Role: Research Assistant
Timeline: Jan. 2015 - Jun. 2015
Tech Stack: Python, R, Fortran
I developed a program that calculates the limit amount per dose of drugs using the Bayesian semi-parametric regression model that was being researched at the time. In addition, I developed a GUI (Graphical User Interface) using Python so that even people who do not know how to use statistical software such as R can use it. Furthermore, the built-in regression model which uses the Metropolis-Hastings algorithm was implemented in Fortran.
Role: Research Assistant
Timeline: Mar. 2014 - Dec. 2015
Tech Stack: R, Fortran, Matlab
I proposed a hierarchical smoothing model for mean and covariance estimation of functional data. The model is based on the Bayesian shape-restricted spectral analysis from Lenk and Choi (2015), which uses Gaussian process prior, which is expanded with cosine functions. It includes various shape restrictions such as monotone, convex, S-shape, and U-shape for estimating the mean. Metropolis-Hastings algorithm is implemented in R and Fortran.
Role: FDS Modeler
Timeline: Jan. 2021 - Apr. 2021
Tech Stack: Python, MySQL
I developed statistical models and programs to predict fraud risk for a fraud detection system that had used only scenario-based rules before. The new system is stable enough to calculate fraud risk for all money transfer and payment transactions, and it is an API that can respond to requests from the main application. In addition, the system I developed has over 200 input variables that can be used for both models and rules, a database to store them, and a feature to update the database in real-time.
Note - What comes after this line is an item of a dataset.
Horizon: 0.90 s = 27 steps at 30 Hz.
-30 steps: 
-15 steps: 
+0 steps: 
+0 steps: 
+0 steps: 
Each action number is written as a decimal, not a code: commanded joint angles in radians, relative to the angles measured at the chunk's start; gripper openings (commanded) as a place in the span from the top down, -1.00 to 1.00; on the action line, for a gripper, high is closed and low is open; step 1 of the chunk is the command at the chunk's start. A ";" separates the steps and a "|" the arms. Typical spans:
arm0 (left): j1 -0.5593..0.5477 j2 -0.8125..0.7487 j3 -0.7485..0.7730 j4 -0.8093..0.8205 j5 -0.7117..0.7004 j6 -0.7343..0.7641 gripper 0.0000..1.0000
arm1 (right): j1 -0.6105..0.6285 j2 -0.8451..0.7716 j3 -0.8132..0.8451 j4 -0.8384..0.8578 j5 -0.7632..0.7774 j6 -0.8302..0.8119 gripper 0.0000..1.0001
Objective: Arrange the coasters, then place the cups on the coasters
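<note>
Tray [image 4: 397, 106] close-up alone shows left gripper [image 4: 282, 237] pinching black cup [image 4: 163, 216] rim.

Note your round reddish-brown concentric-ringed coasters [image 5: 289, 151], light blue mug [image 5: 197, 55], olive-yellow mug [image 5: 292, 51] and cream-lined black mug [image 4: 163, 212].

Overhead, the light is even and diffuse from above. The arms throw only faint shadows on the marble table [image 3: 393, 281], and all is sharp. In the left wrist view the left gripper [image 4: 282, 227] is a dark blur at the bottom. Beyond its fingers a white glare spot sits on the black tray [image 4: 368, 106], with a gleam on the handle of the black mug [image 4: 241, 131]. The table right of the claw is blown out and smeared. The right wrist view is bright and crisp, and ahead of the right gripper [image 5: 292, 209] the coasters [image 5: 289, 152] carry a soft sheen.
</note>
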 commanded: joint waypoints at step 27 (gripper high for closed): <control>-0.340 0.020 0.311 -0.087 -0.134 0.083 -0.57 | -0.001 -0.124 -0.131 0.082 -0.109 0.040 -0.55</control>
Role: Modeling Part Leader
Timeline: May. 2020 - Dec. 2020
Tech Stack: Python, Oracle SQL
It was a project to create fraud detection and anomaly detection models for screening suspected fraudulent transactions for further investigation. I utilized gradient boosting models and convolutional neural networks to construct fraud detection models and auto-encoders for anomaly detection models. It was also the first project in South Korea to use an automated rule generator. I was in charge of building models, supervising members’ duties, and coordinating work with clients and the IT development part as a modeling-part leader.
Role: Data Scientist
Timeline: Jan. 2020 - Oct. 2020
Tech Stack: Python
I developed an API that can automatically create scenario-based rules using gradient boosting decision trees. By combining each tree's weights and classification criteria, I developed a method to convert them into natural language so that even operation managers can easily understand and modify them.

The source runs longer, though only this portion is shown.